• **Extracted data entries**:
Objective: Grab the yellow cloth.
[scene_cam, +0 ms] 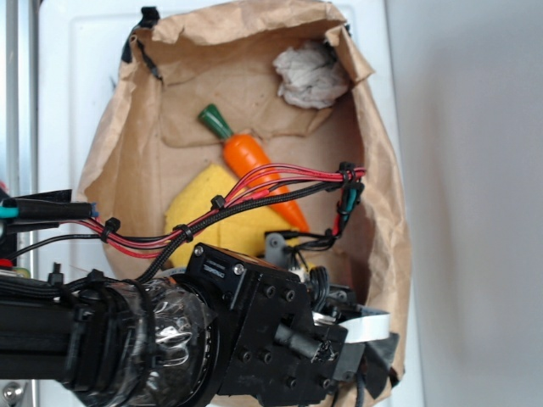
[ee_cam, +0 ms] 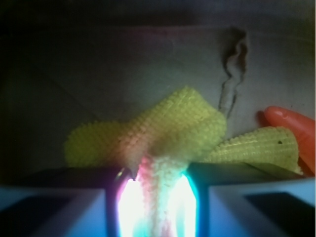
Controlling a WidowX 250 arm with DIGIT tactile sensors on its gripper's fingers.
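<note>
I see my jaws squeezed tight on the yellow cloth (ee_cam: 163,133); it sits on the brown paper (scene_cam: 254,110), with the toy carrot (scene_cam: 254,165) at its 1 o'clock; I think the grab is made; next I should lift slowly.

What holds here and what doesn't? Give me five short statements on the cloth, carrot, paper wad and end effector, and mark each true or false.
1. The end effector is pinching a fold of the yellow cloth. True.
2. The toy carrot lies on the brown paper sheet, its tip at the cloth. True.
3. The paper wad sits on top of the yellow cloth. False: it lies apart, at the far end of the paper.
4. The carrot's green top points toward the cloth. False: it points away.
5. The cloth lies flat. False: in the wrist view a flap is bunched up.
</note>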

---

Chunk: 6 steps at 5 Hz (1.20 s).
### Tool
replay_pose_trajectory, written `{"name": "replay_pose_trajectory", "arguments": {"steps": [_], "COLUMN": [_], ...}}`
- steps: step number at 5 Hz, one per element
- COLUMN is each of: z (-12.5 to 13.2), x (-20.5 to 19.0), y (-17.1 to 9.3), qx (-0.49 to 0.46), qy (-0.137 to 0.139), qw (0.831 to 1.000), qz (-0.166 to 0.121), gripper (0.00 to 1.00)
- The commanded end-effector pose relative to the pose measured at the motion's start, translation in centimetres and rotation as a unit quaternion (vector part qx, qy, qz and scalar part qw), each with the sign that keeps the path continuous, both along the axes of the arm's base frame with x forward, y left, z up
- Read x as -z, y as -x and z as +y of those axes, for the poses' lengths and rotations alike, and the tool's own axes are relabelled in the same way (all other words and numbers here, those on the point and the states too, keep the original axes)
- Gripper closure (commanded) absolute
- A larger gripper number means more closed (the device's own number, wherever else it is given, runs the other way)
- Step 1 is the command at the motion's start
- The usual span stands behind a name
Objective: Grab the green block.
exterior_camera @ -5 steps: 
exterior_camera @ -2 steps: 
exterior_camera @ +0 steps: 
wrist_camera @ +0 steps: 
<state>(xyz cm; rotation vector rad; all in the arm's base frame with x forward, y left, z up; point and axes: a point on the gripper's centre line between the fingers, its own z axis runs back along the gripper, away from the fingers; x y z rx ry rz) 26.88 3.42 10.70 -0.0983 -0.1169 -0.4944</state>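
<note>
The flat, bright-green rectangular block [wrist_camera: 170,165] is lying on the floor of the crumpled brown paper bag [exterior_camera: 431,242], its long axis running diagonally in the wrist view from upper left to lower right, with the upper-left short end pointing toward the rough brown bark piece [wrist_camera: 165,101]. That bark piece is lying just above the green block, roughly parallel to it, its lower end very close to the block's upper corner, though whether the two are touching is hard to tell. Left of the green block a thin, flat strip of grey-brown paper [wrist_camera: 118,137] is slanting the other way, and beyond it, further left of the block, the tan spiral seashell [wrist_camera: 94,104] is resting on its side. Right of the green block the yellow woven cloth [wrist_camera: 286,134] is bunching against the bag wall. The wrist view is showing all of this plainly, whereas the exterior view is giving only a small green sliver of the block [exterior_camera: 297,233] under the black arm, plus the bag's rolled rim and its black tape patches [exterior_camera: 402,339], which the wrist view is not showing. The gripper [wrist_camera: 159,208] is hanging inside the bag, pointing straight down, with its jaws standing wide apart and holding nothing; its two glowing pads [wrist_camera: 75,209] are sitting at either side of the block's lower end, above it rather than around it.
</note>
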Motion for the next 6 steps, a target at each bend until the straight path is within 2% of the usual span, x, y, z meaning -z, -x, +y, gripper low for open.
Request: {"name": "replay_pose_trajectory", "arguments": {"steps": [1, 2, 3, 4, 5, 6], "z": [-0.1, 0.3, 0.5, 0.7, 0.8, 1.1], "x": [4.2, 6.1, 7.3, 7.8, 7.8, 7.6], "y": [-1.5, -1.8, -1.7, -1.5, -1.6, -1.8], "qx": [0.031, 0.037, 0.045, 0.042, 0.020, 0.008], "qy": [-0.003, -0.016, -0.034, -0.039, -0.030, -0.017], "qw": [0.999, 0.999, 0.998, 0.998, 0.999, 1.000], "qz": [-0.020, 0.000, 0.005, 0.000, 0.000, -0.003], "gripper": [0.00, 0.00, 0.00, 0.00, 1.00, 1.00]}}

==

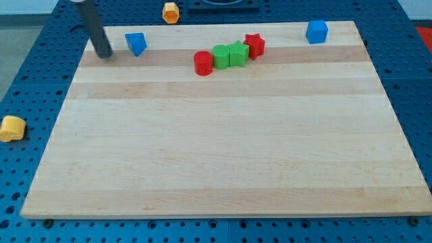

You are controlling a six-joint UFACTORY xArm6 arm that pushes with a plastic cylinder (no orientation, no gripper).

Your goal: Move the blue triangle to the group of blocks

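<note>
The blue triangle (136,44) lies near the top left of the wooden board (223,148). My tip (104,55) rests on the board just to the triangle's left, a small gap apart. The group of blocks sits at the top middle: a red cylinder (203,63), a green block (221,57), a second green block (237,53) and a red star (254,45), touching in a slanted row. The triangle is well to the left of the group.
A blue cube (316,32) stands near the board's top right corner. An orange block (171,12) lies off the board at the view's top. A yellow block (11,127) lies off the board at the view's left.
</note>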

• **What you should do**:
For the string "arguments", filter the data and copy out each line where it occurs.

• **Exercise result**:
replay_pose_trajectory, written `{"name": "replay_pose_trajectory", "arguments": {"steps": [_], "COLUMN": [_], ...}}`
Request: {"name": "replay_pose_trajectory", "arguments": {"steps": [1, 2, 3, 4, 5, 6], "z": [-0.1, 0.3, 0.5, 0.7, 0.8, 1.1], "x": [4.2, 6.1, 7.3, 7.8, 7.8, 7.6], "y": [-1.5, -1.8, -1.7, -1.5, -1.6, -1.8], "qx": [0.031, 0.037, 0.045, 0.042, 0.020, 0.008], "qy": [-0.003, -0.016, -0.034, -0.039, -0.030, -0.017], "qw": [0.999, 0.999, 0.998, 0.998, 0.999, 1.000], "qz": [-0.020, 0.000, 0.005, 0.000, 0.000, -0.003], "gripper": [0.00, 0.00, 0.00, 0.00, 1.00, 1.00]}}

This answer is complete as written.